Which protocol does Cisco ACI use for communication between leaf and spine switches?

A) OSPF

B) IS-IS

C) VXLAN with EVPN

D) EIGRP

Answer: C

Explanation:

Cisco ACI uses VXLAN encapsulation with MP-BGP EVPN control plane for communication between leaf and spine switches in the fabric underlay and overlay networks. The underlay network uses IS-IS as the routing protocol to establish IP connectivity between all leaf and spine switches, while the overlay uses VXLAN tunnels to carry tenant traffic with EVPN providing the control plane for endpoint learning and MAC/IP advertisement.

The IS-IS underlay creates a simple Layer 3 network where every leaf switch establishes adjacencies with all spine switches in a spine-leaf topology. This underlay provides the IP transport for VXLAN tunnels that encapsulate all tenant traffic flowing through the fabric. Each leaf switch establishes VXLAN tunnels to every other leaf switch through the spine switches, creating a full-mesh overlay topology that enables any-to-any communication.

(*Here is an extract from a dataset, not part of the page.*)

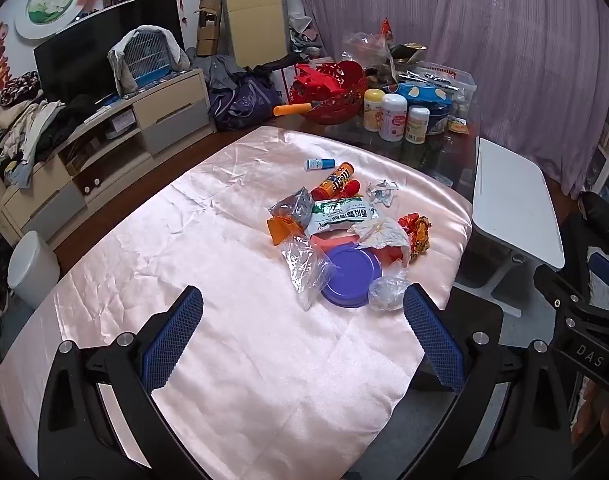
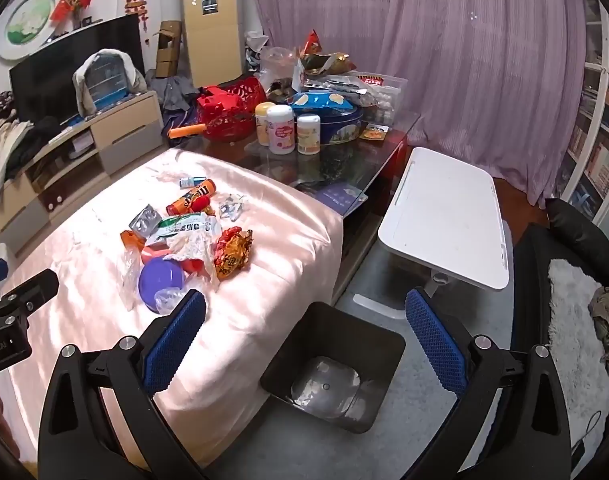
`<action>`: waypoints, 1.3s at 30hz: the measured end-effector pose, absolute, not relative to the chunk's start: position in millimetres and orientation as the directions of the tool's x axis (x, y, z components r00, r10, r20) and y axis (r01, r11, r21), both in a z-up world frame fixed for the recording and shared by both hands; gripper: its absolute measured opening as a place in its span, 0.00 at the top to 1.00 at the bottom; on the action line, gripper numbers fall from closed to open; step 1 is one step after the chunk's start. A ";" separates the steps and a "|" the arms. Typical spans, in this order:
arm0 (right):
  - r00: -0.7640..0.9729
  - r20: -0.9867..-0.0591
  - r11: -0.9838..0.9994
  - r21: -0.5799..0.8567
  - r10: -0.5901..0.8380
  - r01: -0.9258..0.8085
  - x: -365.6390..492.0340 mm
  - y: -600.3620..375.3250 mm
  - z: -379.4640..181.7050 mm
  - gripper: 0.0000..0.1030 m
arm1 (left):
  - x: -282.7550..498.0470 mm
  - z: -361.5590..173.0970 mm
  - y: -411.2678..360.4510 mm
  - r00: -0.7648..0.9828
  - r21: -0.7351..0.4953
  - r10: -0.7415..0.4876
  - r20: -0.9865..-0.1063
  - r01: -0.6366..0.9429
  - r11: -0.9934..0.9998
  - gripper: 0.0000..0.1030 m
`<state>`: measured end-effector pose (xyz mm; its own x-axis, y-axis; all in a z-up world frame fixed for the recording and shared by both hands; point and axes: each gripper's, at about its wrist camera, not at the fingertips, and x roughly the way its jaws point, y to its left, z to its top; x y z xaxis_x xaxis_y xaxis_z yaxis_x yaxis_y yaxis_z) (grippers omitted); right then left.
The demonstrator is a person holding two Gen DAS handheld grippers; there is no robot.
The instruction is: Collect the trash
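my right gripper [image 1: 584,308] is cut off by the left view's right edge. wrappers [image 1: 368,228] hide most of a pink box [image 1: 330,242] and part of the purple lid [image 1: 350,276]. print on the bottles [image 2: 282,130] is too small to read.

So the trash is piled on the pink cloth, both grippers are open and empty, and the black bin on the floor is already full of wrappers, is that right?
Not quite. The black bin is not full of wrappers: the right wrist view shows only a clear liner at its bottom. The rest holds: the trash pile lies on the pink cloth, and the left gripper and right gripper are open and empty.
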<state>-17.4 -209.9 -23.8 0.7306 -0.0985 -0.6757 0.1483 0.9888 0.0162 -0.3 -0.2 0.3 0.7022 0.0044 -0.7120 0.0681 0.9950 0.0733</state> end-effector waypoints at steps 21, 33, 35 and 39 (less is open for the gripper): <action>0.750 -0.654 0.989 0.021 -0.099 0.148 -19.6 -208.3 -20.3 0.03 | -0.5 0.4 0.0 0.708 0.070 0.002 -0.706 0.067 0.995 0.08; 0.755 -0.649 0.989 0.025 -0.094 0.145 -20.1 -208.5 -17.3 0.03 | -0.6 0.5 0.2 0.709 0.068 0.000 -0.706 0.067 0.995 0.08; 0.755 -0.649 0.989 0.025 -0.094 0.144 -20.0 -208.5 -16.9 0.03 | -0.5 0.3 0.2 0.708 0.069 0.001 -0.706 0.067 0.995 0.08; 0.755 -0.649 0.989 0.026 -0.093 0.144 -19.9 -208.7 -17.2 0.03 | -0.6 0.5 0.1 0.709 0.068 0.000 -0.705 0.067 0.995 0.08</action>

EVPN control plane using MP-BGP runs between leaf switches with spines acting as route reflectors, distributing endpoint MAC and IP address information throughout the fabric. When a leaf learns a new endpoint through data plane traffic, it advertises this information via EVPN to all other leafs. This control plane distribution enables the fabric to build forwarding tables without flooding unknown unicast traffic, significantly improving scalability and efficiency.

OSPF and EIGRP are not used in standard ACI fabric operations. While IS-IS provides underlay routing, it works in conjunction with VXLAN/EVPN rather than being the sole communication protocol. The combination of IS-IS underlay for IP transport and VXLAN with EVPN overlay for tenant traffic encapsulation and endpoint learning is the complete answer for fabric communication protocols.

Question 140

What is the purpose of policy-based routing in Cisco NX-OS?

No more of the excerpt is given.